We investigated peste des petits ruminants (PPR) infection in cattle and wildlife in northern Tanzania. No wildlife from protected ecosystems were seropositive. However, cattle from villages where an outbreak had occurred among small ruminants showed high PPR seropositivity, indicating that spillover infection affects cattle. Thus, cattle could be of value for PPR serosurveillance.

Peste des petits ruminants virus (PPRV) is a highly contagious morbillivirus (genus Morbillivirus, family Paramyxoviridae) that is closely related to rinderpest virus. PPRV primarily affects sheep and goats in Africa, Middle East, and Asia but can infect a wide range of other domestic and nondomestic species (14). For example, cattle have been found to be seropositive for the virus (1,2), and PPRV was isolated from subclinically infected cattle 3 weeks after virus transmission from experimentally infected goats (R.K. Singh, pers. comm.).

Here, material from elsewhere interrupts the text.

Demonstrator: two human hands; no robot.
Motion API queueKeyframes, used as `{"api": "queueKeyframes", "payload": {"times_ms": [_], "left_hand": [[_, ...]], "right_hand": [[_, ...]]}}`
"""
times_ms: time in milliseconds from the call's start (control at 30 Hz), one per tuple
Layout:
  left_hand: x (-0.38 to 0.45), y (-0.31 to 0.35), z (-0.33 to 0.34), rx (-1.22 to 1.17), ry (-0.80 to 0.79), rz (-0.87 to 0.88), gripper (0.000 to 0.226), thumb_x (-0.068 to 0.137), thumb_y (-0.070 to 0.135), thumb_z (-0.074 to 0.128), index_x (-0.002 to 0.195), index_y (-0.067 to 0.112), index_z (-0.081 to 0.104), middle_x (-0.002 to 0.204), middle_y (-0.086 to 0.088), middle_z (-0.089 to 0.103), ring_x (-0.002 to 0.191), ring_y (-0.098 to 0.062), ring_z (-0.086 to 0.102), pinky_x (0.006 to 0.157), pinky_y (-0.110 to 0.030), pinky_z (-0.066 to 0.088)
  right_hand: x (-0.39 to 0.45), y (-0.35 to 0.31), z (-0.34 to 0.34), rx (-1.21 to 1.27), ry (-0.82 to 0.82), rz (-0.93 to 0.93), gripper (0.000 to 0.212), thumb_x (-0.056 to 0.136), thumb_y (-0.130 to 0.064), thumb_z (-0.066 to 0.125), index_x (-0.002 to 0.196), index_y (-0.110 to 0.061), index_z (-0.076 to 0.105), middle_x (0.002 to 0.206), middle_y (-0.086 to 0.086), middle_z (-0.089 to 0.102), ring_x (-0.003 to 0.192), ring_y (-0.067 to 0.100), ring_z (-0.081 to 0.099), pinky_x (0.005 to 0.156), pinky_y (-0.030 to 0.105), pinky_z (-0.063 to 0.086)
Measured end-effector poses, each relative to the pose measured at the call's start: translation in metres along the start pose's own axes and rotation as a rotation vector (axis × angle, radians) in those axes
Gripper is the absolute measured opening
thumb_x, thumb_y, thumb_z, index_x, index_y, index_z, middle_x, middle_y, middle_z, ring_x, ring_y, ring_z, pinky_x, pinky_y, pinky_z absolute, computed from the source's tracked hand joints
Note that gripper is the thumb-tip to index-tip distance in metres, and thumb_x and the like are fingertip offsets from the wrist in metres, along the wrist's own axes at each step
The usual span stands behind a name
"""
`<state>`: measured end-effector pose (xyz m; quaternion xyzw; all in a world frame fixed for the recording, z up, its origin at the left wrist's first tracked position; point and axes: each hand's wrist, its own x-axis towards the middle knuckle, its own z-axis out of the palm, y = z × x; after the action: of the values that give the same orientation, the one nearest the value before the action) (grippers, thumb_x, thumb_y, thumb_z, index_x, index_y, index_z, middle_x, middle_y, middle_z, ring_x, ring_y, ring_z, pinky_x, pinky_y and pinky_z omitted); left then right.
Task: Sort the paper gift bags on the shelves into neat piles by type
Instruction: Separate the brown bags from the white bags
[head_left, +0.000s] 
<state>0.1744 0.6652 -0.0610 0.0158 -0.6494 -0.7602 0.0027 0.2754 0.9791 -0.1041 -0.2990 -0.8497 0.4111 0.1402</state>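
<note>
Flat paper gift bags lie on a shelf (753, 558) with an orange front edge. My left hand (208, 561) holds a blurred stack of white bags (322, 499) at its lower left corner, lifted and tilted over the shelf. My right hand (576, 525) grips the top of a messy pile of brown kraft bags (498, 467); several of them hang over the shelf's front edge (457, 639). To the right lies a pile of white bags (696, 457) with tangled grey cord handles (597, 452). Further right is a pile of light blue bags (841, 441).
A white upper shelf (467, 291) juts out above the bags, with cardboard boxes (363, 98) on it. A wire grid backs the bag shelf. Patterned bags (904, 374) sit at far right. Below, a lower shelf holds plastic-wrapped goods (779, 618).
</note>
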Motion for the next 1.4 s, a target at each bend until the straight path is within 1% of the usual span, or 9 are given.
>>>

This finding points to the need for further investigation of the role of cattle in peste des petits ruminants (PPR) disease outbreaks. In addition, little is known about natural patterns of PPR in free-ranging African wildlife. Morbilliviruses can switch hosts, and new ecologic niches created by the eradication of rinderpest may provide opportunities for PPR emergence in new hosts (4,5).

First identified in West Africa in the 1940s, PPR is now widespread across much of sub-Saharan Africa. High rates of death from PPR can have dramatic economic consequences, especially in rural African communities whose livelihoods rely on small ruminant livestock production (6). The potentially devastating effect of new introductions has raised considerable concerns for local and regional economies (6). PPR was first confirmed in Tanzania in 2008 in the country’s northern regions. However, the virus, which was introduced into Tanzania by southward spread from neighboring countries, was probably in Tanzania long before official confirmation of the disease (7,8).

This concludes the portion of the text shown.